The manufacturing and industrial real estate market in Thailand is entering a new structural phase in the second half of 2025, characterized by record-high foreign direct investment (FDI), unprecedented absorption of industrial land, and near-full utilization of ready-built factory space, according to the latest Manufacturing Market Report for the Second Half of 2025 by Knight Frank Thailand.

Despite a slowdown in macroeconomic momentum, with real GDP growth dropping to 1.2% compared to the same period last year in Q3 2025, Thailand's industrial sector continues to outperform the overall economy, driven by strong foreign demand, a consistent trade surplus, and a rapid restructuring of supply chains amid the global trade context and international tax measures.

FDI Reaches 1.14 Trillion Baht, with Digital Investment as the Main Driver
By the end of 2025, Thailand has accumulated 1.14 trillion baht in foreign direct investment promoted by the BOI, covering 2,259 projects. Notably, in the second half of the year, the number of projects increased by 1,196, with approved investment value rising by 413.8 billion baht.
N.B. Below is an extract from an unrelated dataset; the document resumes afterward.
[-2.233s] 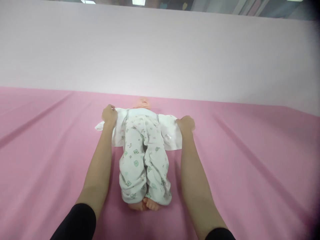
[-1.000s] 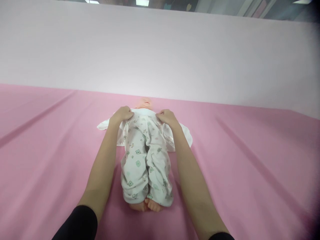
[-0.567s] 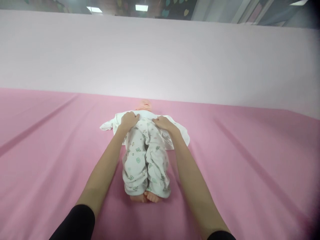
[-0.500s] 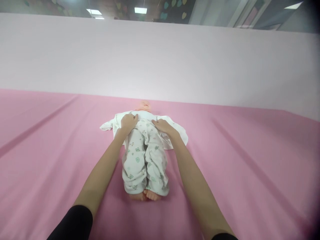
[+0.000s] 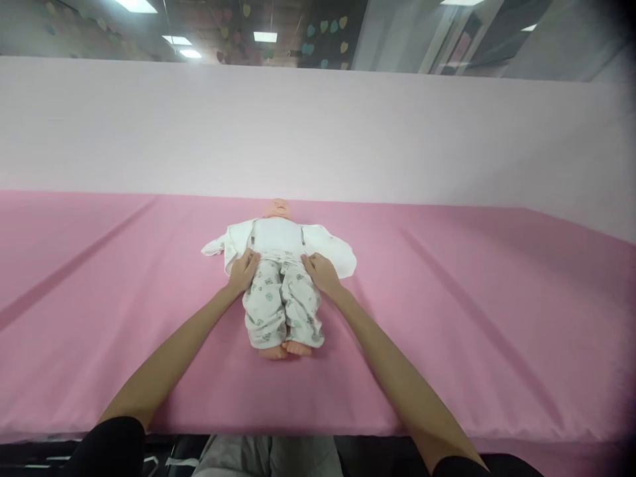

Meanwhile, the average investment value per project has increased to approximately 505 million baht, reflecting a clear transition towards larger and higher-capital investments.

Geographically, Singapore remains the largest source of foreign investment in Thailand, with an investment value of 433,019 million baht, followed by Hong Kong and China, with China having the highest number of investment projects at 984. Meanwhile, investors from Western countries and regional nations, such as the UK, Japan, and the USA, continue to play a significant role, reflecting global investor confidence. This trend indicates a shift towards high-value digital and electronic infrastructure and Thailand's emergence as a strategic hub for advanced manufacturing and information services in the region.

The industrial landscape in Thailand is transitioning towards fewer but larger and higher-capital investments, with industrial land absorption rapidly increasing from 4,684 rai in the first half of 2025 to 12,955 rai by the end of the year. The average FDI value per project has risen to approximately 505 million baht, reflecting a focus on high-value investments, even as the number of new factories declines.

This trend is most evident in the digital industry, alongside the continuous expansion of the electrical and electronics sector, driven by demand for advanced components related to AI technology and data storage systems. Meanwhile, investments in machinery and automotive sectors are focused on upgrading production capacity and improving efficiency rather than developing new projects.

At the same time, the number of new factory licenses has decreased to approximately 1,250 in 2025, reinforcing the transition from quantity-driven development to high-quality large-scale projects requiring significant investment, particularly in digital infrastructure, which often demands substantial land and capital but does not necessarily require traditional factory licenses. This has allowed for increased land absorption and FDI inflows, even as the number of factory licenses declines.

Demand for Industrial Land Soars to Historic Highs

The demand for serviced industrial land plots (SILP) has surged to unprecedented levels in 2025, with total sales and leases reaching 12,955 rai, significantly up from 11,573 rai in 2024. The Eastern Economic Corridor (EEC) accounts for a substantial 10,497 rai of land usage, underscoring the area's role as a key mechanism for Thailand's industrial sector.